§ Assignment
Once the images are set aside, print the remaining lines below exactly.

§ Supplied information
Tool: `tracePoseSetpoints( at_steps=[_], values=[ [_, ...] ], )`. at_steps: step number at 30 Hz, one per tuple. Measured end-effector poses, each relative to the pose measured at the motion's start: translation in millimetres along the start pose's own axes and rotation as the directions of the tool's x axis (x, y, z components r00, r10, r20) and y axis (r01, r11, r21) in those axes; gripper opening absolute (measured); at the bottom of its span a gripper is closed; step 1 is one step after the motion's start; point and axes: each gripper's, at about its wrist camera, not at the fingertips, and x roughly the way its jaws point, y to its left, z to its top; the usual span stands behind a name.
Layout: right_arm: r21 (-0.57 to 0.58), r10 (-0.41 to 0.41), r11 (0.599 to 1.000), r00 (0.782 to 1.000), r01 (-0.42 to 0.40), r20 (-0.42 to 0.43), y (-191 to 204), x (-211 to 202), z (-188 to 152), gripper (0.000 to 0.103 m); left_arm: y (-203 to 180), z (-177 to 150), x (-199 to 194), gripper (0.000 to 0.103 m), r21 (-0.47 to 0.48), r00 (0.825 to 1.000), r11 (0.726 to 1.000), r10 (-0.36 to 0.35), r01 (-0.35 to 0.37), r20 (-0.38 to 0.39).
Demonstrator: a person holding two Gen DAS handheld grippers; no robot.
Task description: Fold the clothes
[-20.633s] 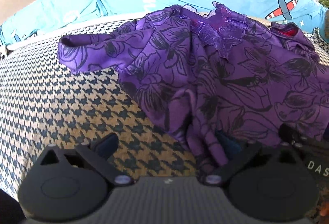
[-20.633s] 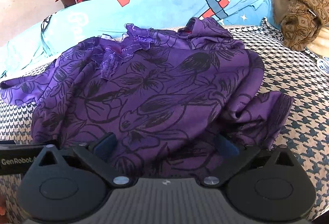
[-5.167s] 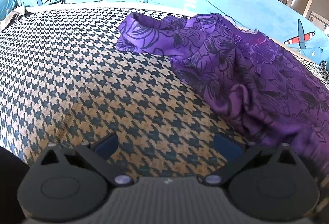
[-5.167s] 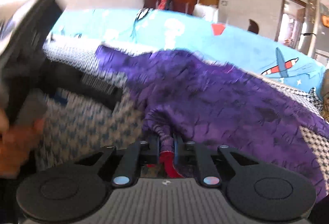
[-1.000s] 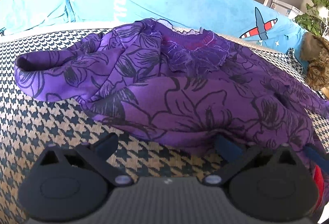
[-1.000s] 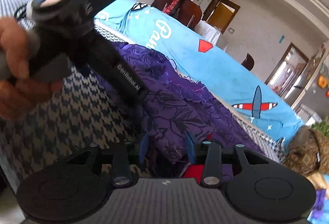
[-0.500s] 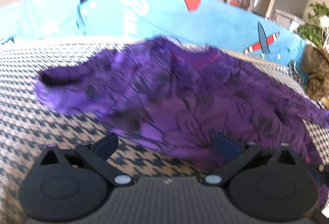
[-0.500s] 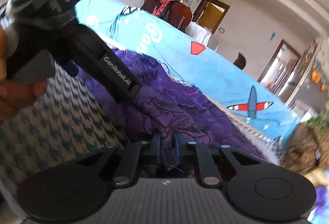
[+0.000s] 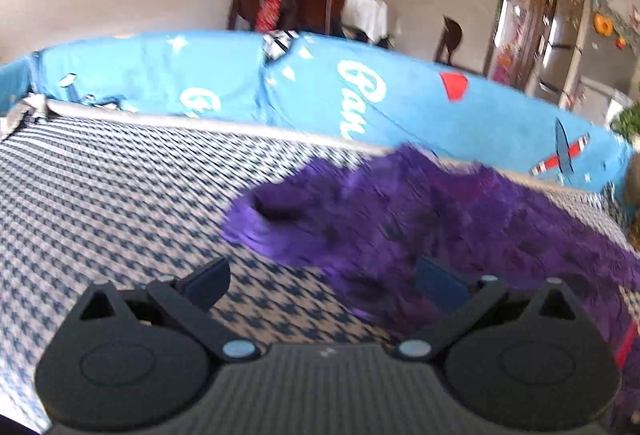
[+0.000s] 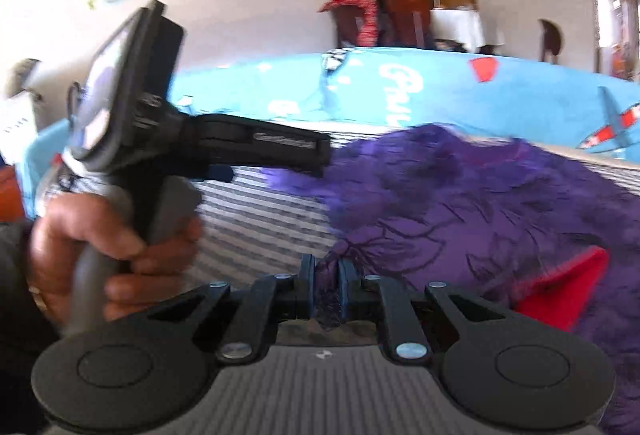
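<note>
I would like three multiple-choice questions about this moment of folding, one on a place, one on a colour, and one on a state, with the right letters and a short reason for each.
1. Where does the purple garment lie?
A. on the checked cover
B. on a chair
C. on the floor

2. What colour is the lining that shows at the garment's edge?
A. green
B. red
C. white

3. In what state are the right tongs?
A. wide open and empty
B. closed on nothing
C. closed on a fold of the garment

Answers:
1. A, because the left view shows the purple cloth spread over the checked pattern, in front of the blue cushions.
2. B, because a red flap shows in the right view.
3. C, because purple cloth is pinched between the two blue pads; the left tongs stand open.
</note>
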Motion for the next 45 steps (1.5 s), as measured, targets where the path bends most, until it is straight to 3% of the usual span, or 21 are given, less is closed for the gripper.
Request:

§ Answer to this task
Tool: `tracePoseSetpoints( at_steps=[_], values=[ [_, ...] ], )`. at_steps: step number at 30 Hz, one per tuple. Measured end-effector poses, each relative to the pose measured at the motion's start: translation in millimetres along the start pose's own axes and rotation as the directions of the tool's x axis (x, y, z components r00, r10, r20) and y axis (r01, r11, r21) in those axes; gripper opening absolute (measured); at the bottom of its span a gripper is closed; step 1 is one step after the motion's start; point and axes: each gripper's, at about its wrist camera, not at the fingertips, and x roughly the way its jaws point, y to its left, z to its top; the usual span stands behind a name.
Layout: right_arm: r21 (-0.57 to 0.58), r10 (-0.41 to 0.41), r11 (0.599 to 1.000), r00 (0.782 to 1.000), r01 (-0.42 to 0.40), r20 (-0.42 to 0.43), y (-191 to 204), x (-211 to 202), z (-188 to 152), gripper (0.000 to 0.103 m); left_arm: y (-203 to 180), z (-177 to 150), x (-199 to 194), gripper (0.000 to 0.103 m), r21 (-0.47 to 0.48), r00 (0.825 to 1.000), r11 (0.726 to 1.000), r10 (-0.36 to 0.35), r01 (-0.35 to 0.37), r20 (-0.38 to 0.39).
Demonstrator: a person holding two Gen DAS handheld grippers; no robot.
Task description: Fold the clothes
[-20.633s] 
[-20.633s] 
[-5.167s] 
[-5.167s] 
[-1.000s] 
[-1.000s] 
[-0.500s] 
[-0.500s] 
[+0.000s] 
[+0.000s] 
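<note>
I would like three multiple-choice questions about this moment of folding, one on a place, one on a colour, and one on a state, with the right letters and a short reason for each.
1. Where does the purple garment lie?
A. on the checked cover
B. on a chair
C. on the floor

2. What colour is the lining that shows at the garment's edge?
A. green
B. red
C. white

3. In what state are the right tongs?
A. wide open and empty
B. closed on nothing
C. closed on a fold of the garment

Answers:
1. A, because the left view shows the purple cloth spread over the checked pattern, in front of the blue cushions.
2. B, because a red flap shows in the right view.
3. C, because purple cloth is pinched between the two blue pads; the left tongs stand open.
</note>
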Motion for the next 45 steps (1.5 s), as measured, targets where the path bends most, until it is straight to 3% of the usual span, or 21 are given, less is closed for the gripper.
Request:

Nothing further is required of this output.